The idea behind watermarking is to send a signal that AI-generated material is just that - AI-generated. Fake but realistic-enough generative AI content already spreads faster than content gatekeepers can stop it. If some of it looks or sounds obviously fake, just wait until it doesn't. Hence watermarking, a technique that embeds subtle "noise" into content produced using generative AI algorithms, which can allow users of the material to identify its source and potentially curb disinformation, deepfakes and fraud.
An assumption behind watermarking is that the noise cannot be removed without also damaging the content. Professor Florian Kerschbaum of Canada's University of Waterloo, who is a member of the Waterloo Cybersecurity and Privacy Institute, said that's not necessarily the case.
"The question is how much modifications are necessary to remove a watermark," he said. Watermark removal tools are already available on open and darknet markets, and several are free.
Kerschbaum said his team tested "most academic ones, several of which have served as blueprints for commercial ones." Manually designed models can be evaded with very small modifications if the watermarking algorithm is known, and even having a secret key doesn't protect the content from tampering, he said.
Another research team at the University of Maryland tested the reliability of watermarking techniques for digital images and broke them fairly easily. The team developed a model substitution adversarial attack that could remove watermarks. It also showed that current watermarking methods are vulnerable to spoofing attacks, in which the attacker aims to have real images identified as watermarked ones.
"In particular, by just having black-box access to the watermarking method, we show that one can generate a watermarked noise image which can be added to the real images to have them falsely flagged as watermarked ones," wrote Mehrdad Saberi, the lead researcher of the paper, published with AI researcher Soheil Feizi.
If the effectiveness of watermarks is so questionable, why are big-tech companies and the White House pushing for its use? "Simply because it is still one of the best alternatives and we probably need multiple approaches to tackle the problem," Kerschbaum said.

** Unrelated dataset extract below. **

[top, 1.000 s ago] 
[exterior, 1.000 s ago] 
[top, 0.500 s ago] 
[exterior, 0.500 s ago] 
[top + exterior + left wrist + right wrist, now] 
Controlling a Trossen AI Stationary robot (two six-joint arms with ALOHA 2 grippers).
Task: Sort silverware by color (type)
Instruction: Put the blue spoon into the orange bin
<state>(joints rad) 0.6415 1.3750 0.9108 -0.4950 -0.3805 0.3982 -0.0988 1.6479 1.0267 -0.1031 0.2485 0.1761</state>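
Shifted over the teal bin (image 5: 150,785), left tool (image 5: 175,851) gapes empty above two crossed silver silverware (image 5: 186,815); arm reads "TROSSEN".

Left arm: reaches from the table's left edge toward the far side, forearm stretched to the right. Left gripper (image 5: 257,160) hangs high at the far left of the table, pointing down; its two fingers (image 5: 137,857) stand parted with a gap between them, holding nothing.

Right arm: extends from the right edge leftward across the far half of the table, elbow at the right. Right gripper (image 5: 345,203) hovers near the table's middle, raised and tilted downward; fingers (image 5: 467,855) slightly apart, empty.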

Even as hackers are looking for ways to undermine them, researchers are hunting for better ways to embed watermarks - a cycle that, like every security problem, promises to stretch into the foreseeable future without end.
One approach is to use AI to incorporate watermarks into AI generators. The University of Waterloo is in the process of developing "stronger" watermarking algorithms that take an adaptive attacker into account, Kerschbaum said. "We have first defined a threat model, then designed a generic adaptive attacker that uses AI and are about to build a watermarking algorithm into the generative AI that is resistant to this attacker and, in consequence, any attack, up to a maximum modification threshold," he said.
Another method is to ensure that AI providers all align their efforts and produce similar watermarks. "If the watermarks differ too much, one can combine outputs - and watermarks - and end up with a good output that doesn't have 'enough' of each watermark to be detected," Kerschbaum said. This method may potentially address the dilemma of making watermark detection tools widely available, and both good and bad actors will have access to them.
A recent announcement by Microsoft and Adobe that they will add Content Credentials, a cryptographic "invisible" watermark icon, to images generated by their respective AI platforms appears to be a step in this direction.